Type of disease: Rare conditions

Tricho-hepato-enteric syndrome is disease that causes extreme diarrhea shortly after birth. Babies who are affected usually have very watery diarrhea that happens many times per day. This can lead to poor weight gain and growing at slower rates. Due to the lack of nutrition, these infants usually have low levels of copper and iron. Children with tricho-hepato-enteric syndrome are usually shorter and smaller than their peers. Other symptoms include abnormal hair (typically brittle or patchy), liver disease, skin problems, and distinct facial features such as a wide forehead or widely spaced eyes. Intellectual disabilities can also occur. Immune system problems may occur as well, which results in a higher risk of getting sick from infections.

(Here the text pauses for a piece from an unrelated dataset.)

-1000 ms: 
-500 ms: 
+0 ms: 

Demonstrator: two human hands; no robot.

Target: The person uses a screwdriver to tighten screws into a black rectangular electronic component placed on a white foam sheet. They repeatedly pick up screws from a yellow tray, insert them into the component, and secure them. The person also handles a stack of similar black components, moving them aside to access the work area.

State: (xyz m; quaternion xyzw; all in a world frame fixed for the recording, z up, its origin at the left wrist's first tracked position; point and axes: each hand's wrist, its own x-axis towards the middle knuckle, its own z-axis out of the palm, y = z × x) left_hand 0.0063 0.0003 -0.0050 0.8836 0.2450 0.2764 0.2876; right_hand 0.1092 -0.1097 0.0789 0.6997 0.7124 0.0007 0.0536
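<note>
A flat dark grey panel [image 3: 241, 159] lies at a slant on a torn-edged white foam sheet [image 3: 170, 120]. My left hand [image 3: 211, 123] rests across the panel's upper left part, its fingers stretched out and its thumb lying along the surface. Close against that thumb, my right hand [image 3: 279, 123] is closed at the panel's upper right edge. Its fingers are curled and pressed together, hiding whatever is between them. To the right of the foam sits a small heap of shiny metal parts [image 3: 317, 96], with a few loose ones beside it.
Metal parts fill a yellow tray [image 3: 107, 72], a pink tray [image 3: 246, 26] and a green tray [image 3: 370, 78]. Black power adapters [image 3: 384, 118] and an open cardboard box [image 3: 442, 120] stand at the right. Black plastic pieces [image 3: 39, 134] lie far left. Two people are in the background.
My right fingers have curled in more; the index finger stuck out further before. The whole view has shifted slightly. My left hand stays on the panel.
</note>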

Tricho-hepato-enteric syndrome is caused by a change (mutation) in the baby’s genes. In order to diagnose this disease, doctors can either preform a genetic test, or preform an intestinal biopsy (taking a small piece of the intestine and running tests on it). The disease is more dangerous in childhood, but it can become manageable later in life. Treatment usually involves being fed multiple times a day with food delivered directly through the veins. Symptoms can last anywhere from a few months to ten years. Supplements for different vitamins and minerals are also usually taken to make sure children are getting enough nutrients. Liver disease can be a common side effect with this disease. A liver graft can be completed, if the liver disease becomes severe. If you or a family member has been diagnosed with tricho-hepato-enteric syndrome, talk to your doctor about the most current treatment options. Support groups are also good resources for information.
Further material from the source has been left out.